With the outbreak of World War I all but five severe cases were released on 1. August 1914, the sanatorium re-opened in April 1915, now treating 100 tuberculous soldiers of the Imperial German Army. On account of the war the provisions were tenuous and the number of patients was reduced. In November 1919 69 patients left the sanatorium because of the catastrophic food supplies and the lack of heating. On 18 December 1919 the Königsberg Hartungsche Zeitung reported that fluid medicine was frozen inside the patient's rooms. Due to the bad reputation only about 50 percent of the capacity was occupied in 1920.
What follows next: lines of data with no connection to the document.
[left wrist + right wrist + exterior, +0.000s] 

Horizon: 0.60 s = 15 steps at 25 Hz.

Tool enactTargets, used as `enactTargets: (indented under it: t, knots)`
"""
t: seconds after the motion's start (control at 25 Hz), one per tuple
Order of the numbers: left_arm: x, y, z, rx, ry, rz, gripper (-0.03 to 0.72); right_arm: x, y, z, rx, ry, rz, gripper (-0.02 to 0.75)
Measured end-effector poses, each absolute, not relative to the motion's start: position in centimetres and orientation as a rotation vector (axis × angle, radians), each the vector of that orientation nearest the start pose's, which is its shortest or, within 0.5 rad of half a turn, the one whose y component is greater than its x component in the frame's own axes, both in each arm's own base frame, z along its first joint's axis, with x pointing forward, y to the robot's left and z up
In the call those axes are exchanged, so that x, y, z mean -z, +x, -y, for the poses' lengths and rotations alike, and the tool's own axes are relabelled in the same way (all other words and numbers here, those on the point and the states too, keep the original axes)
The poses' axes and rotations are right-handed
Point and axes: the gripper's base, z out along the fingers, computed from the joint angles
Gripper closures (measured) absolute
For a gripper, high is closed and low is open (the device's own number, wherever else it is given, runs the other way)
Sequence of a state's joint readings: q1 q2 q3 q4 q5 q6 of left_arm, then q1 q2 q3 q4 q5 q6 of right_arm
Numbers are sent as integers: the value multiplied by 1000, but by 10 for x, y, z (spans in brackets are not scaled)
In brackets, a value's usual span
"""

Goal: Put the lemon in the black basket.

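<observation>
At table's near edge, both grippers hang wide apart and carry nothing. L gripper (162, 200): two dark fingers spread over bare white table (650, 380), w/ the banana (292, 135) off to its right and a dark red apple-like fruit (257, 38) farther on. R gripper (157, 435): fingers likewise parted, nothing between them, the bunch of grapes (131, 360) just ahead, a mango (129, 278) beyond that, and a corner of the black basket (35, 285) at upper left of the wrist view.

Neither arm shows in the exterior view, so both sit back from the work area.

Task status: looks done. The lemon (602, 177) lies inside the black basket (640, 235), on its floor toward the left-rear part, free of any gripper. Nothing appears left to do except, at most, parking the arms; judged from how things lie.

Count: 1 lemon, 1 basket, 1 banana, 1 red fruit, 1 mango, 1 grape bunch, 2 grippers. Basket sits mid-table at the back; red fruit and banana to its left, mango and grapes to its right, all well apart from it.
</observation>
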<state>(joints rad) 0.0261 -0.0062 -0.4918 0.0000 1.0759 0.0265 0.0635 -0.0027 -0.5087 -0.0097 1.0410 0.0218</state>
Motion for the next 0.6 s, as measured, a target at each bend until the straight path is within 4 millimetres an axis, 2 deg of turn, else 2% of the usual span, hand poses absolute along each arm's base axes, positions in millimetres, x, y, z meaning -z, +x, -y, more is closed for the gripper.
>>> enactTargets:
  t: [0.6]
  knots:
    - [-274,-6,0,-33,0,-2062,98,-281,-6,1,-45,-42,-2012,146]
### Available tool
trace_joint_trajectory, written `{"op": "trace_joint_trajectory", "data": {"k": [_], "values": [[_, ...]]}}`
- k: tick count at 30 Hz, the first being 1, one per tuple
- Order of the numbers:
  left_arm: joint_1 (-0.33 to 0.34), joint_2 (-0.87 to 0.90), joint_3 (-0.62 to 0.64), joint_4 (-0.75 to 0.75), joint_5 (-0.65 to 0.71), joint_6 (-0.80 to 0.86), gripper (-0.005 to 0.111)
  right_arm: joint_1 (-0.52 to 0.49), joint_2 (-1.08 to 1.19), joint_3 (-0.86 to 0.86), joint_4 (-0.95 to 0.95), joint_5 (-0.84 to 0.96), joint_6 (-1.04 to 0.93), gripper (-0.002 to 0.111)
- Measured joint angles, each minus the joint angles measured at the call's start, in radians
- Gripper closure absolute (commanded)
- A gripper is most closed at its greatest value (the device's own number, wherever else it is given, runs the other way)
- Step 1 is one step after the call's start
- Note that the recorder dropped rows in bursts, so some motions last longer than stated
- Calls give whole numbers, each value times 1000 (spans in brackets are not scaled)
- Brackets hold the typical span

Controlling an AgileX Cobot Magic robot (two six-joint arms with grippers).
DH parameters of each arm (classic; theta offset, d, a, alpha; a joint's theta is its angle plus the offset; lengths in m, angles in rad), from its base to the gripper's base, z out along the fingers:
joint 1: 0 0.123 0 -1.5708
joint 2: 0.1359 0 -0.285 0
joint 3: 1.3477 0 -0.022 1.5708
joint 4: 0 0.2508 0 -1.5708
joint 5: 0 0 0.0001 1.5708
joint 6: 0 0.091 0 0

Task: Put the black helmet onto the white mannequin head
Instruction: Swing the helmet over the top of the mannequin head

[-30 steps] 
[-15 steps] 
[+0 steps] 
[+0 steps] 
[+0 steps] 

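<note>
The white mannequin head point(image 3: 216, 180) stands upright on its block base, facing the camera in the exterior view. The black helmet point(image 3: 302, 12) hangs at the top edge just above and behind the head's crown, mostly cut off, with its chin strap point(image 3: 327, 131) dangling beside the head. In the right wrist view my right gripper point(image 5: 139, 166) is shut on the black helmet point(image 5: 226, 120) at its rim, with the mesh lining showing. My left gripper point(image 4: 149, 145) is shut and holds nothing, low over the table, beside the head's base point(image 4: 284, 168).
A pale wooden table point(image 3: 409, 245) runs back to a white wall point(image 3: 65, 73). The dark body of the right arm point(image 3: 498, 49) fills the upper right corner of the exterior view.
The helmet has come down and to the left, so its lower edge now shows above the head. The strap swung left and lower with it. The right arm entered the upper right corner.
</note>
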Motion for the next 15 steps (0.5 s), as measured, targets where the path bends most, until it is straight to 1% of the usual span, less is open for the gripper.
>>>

On 15 January 1921 the Hartungsche Zeitung reported the "escape" of 35 patients who complained about the lack of food and the general "military" atmosphere under head physician Dr. Liévin. Liévin, father of actor Albert Lieven, was dismissed on 1 July 1921.

Because of the Hyperinflation in the Weimar Republic the sanatorium was temporarily closed in July 1923. The economic situation remained difficult and the hospital was finally closed in 1933.